Strategy in practice: North Sea Port
First, let’s listen to how Daan Schalk, CEO of North Sea Port, put that theory into practice. For context: in 2018, the ports of Ghent, Terneuzen and Vlissingen fused into North Sea Port. The ambition is to become one of the leading ports in Europe. ‘But that’s not easy when the biggest ports are your neighbours, Antwerp and Rotterdam. Then you’re living in a very small house.’
So how can you differentiatie? Once more: you make choices. Those who were present got the opportunity to get a direct view on the business strategy for North Sea Port. Here, we’ll share just a few of the bold choices Daan and his management team made:
- Not to do business with China, although it’s a huge market.
- Not to focus on containers, although they are synonymous with ports if you ask most people.
North Sea Port instead focuses on a handful of verticals, like circular raw materials or the construction of wind turbines at sea.
Those specialties came from having open conversations with the players in the port. Because here’s another bold choice that Daan made: they were going to focus on customer intimacy, whereas all ports focus on operational efficiency. How’s that for differentiation?
The missing link: Strategic Execution
A new, post-merger organisation and a new strategy that makes ambitious choices? How do you pull that off? Here, we felt honoured to hear such an experienced CEO praise his collaboration with the strategy team at In The Pocket.
We promised you one more key ingredient. And those who know Playing to Win know what follows ‘Where to Play’ and ‘How to Win’: what are the required capabilities and systems to get us there? This is what we helped North Sea Port with.
It is what Kurt Verweire called having ‘a good implementation engine’. Because, he said, there’s a lot of talk about strategy definition. ‘But your winning strategy is worth nothing if you cannot execute’. And again we were flattered: ‘This new approach and toolkit by In The Pocket is among the best I’ve seen to make strategic execution more tangible.’
Curious? Our colleague Lana told our guests more about what we call Business Design.
Through over a decade of helping companies win in digital, we experienced first hand that Offering and Organisation are not always going hand in hand when it comes to innovation:
- Either you’re too narrowly focused on innovating your products or services, that you fail to see how your people, processes or systems will struggle to launch or scale those innovations.
- Or you approach it too much from those internal perspectives, causing you to fail to excite customers (because there’s no value for them) and employees (because it’s too operationally focused).

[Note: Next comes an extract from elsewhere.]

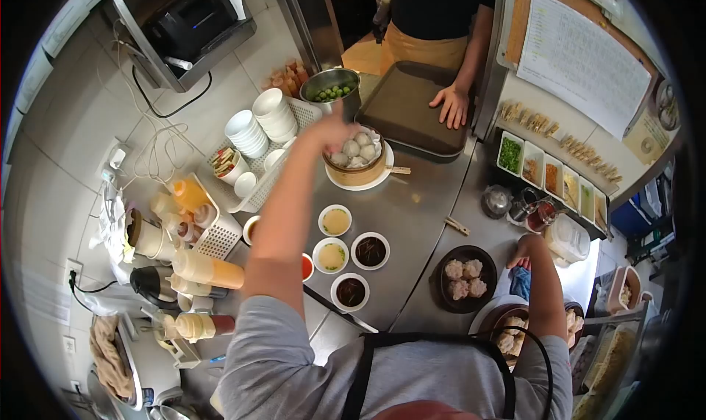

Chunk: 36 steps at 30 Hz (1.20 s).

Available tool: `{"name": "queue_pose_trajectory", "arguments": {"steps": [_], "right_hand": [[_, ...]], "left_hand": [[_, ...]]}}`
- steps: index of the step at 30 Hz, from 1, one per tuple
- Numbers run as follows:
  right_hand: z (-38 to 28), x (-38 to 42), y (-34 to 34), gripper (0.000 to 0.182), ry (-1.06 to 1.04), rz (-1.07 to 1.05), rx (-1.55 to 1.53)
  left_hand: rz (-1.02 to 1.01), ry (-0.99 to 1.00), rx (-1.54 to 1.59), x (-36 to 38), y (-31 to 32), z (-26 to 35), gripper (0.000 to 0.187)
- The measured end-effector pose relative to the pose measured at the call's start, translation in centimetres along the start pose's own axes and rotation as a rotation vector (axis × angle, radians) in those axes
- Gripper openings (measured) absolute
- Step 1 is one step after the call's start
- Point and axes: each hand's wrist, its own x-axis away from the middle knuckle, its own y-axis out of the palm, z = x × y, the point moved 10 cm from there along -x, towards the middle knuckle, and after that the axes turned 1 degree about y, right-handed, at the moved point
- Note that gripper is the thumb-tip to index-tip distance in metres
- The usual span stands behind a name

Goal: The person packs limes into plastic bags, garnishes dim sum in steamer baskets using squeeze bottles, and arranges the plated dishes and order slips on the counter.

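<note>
My left hand (332,135), smeared by motion, reaches to the left rim of a bamboo steamer (357,176) holding several pale round dumplings (360,149). Its fingers are too blurred to tell whether they grip anything. The steamer stands on a white plate (390,171), with a clothespin (399,170) at its right side. My right hand (525,249) is low over the counter at the right, just above a blue cloth (521,282). Its fingers look loosely bent and apart, with nothing visible in them. To its left is a dark dish (440,285) of open-topped dumplings (465,279).
Across the counter a co-worker's hand (451,105) lies flat on a brown tray (401,100). A metal pot (312,82) holds green fruit (331,94). Sauce bowls (370,251) stand mid-counter. Stacked white bowls (272,115) and squeeze bottles (209,269) line the left; topping containers (553,177) line the right.
</note>
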Motion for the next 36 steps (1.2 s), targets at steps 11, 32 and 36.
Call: {"name": "queue_pose_trajectory", "arguments": {"steps": [11, 32, 36], "right_hand": [[0.5, -1.5, 0.2, 0.062, 0.008, -0.061, 0.003], [-0.8, 1.1, 0.5, 0.064, -0.004, -0.073, 0.004], [-0.3, -0.5, 0.0, 0.063, 0.002, -0.044, 0.043]], "left_hand": [[-0.022, -0.116, -0.229, 0.6, 15.6, -5.4, 0.093], [-0.153, -0.165, -0.223, 0.0, 21.0, -5.0, 0.074], [-0.243, -0.062, -0.283, -1.1, 23.3, -3.3, 0.051]]}}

Business Design is all about making sure the business strategy and the organisation are in sync. It’s all about Strategic Execution.
The magic to making sure companies are truly ready to implement their strategy?
- Create the right focus:
How do you create value? - Create the right overview:
How do all the building blocks fit together? - Create the right autonomy:
How do we give teams a mandate to innovate and improve?
If we work our way upwards through that list, here’s how your organisation will thrive after our 6-9 month Business Design collaboration:
- Teams have clear roles and responsibilities, and they feel empowered to innovate.
- Because they know how their mission, processes and systems fit into the bigger picture.
- And that big picture has one clear focal point: value creation.